Currently Nucleic acid amplification testing (NAT) is considered to be the gold standard for detecting the HIV infected persons during the pre-seroconversion period as it decreases the window period to around 5 days with ID (individual donation) NAT and 9 days with MP (mini-pool) NAT.[19] In our study, NAT was not done to confirm the results of 4th generation ELISA due to financial constraints. There are few studies in literature that have directly compared the performance of NAT assay and fourth generation HIV ELISA assay. In a retrospective study on first time blood donors by Barreto et al., from Brazil from 1995-2001,[20] it was estimated that addition of p24 antigen, minipool NAT, and individual donation NAT assays would detect 3.9, 8.3 and 10.8 window period units per 10,00,000 first-time donations, respectively. In contrast, Nantachit et al., did not find any additional yield for HIV 1 with NAT assay compared to 4th generation ELISA.[21] In a meta-analysis by Kucirka et al., estimating the risk of window period infection in high risk donors among deceased transplant donors,the risk was 0.086 per 10000 donations when ELISA was used, and 0.035 when NAT was used which is low but not insignificant.[22] However, the limitations regarding the universal use of NAT in a developing country like ours include the higher cost, availability and time required to run the test.

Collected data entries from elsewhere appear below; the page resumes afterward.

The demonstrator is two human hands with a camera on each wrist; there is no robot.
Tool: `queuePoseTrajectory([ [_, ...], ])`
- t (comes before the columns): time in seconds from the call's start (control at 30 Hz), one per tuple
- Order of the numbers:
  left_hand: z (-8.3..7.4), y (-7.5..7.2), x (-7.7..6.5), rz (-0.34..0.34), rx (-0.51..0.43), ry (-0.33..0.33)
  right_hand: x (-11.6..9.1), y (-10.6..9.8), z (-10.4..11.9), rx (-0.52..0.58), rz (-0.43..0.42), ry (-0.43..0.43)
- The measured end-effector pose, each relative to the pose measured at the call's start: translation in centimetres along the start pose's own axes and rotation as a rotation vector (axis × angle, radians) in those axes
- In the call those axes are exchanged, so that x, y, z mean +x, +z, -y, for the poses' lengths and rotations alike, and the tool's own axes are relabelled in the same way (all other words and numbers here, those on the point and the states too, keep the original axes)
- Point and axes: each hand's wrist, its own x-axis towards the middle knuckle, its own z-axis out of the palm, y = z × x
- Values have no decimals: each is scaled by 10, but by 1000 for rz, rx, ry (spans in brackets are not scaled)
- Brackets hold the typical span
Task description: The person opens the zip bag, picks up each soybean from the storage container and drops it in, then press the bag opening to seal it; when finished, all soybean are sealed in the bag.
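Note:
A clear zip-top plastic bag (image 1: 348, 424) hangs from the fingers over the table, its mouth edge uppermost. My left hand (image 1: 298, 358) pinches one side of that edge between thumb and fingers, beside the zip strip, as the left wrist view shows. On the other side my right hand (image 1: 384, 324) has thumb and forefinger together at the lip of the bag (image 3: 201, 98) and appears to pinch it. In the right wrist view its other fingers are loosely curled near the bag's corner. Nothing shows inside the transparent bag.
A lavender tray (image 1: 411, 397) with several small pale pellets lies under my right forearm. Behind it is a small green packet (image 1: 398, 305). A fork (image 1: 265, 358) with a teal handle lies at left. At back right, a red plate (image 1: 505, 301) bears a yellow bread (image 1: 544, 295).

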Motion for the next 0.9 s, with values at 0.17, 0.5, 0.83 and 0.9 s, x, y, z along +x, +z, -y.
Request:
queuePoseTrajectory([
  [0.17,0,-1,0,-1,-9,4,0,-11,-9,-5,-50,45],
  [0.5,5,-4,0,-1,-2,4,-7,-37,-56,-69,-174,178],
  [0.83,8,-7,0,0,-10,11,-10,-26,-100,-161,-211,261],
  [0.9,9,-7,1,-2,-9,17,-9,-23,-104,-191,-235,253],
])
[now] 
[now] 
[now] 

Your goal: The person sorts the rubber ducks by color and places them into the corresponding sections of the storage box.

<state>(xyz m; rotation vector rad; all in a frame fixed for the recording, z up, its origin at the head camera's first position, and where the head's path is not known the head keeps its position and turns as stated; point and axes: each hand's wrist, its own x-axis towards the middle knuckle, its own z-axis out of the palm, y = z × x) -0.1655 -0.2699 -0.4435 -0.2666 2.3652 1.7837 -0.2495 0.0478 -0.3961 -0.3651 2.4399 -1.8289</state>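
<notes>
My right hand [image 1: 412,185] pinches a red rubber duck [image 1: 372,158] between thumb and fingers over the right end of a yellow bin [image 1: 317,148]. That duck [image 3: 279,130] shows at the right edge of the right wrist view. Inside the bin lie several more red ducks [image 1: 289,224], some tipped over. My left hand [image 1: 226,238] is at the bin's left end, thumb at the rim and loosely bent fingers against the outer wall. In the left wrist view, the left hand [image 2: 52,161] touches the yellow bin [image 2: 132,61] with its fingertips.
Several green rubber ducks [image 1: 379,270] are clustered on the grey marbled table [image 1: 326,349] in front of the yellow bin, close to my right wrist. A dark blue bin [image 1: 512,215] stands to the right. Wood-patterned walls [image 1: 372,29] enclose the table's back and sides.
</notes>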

Limitations of our study include relatively small sample size. Secondly NAT was not applied to confirm the results of 4th generation ELISA. Another limitation of the 4th generation ELISA is the relatively high false reactive rate. This may be of special concern in low HIV seroprevalence regions and paradoxically may have a negative impact on the blood donation services.[23] Jarvis et al., recommended HIV 4th generation assays as an alternative to NAT in low prevalence countries as the latter is costly and only reduces but does not completely eliminate the risk of TTHIV infection.[24] In contrast, during a 9 month survey in France covering areas with high HIV seroprevalence, it was observed that 17 patients who were negative for both 3rd generation ELISA and Western blot tested reactive with 4th generation ELISA.[25]

To conclude, this is the first study from India comparing the HIV seroprevalence among blood donors with 3rd and 4th generation ELISA on the same donor population. Results of our study show better performance of 4th generation ELISA compared to 3rd generation ELISA in terms of HIV seroreactivity. Although both 4th generation ELISA and NAT are suitable for testing sizeable number of samples, can be easily adapted to automated platforms and have high stability, the former offers an advantage over NAT in that it is relatively less expensive and simple to perform.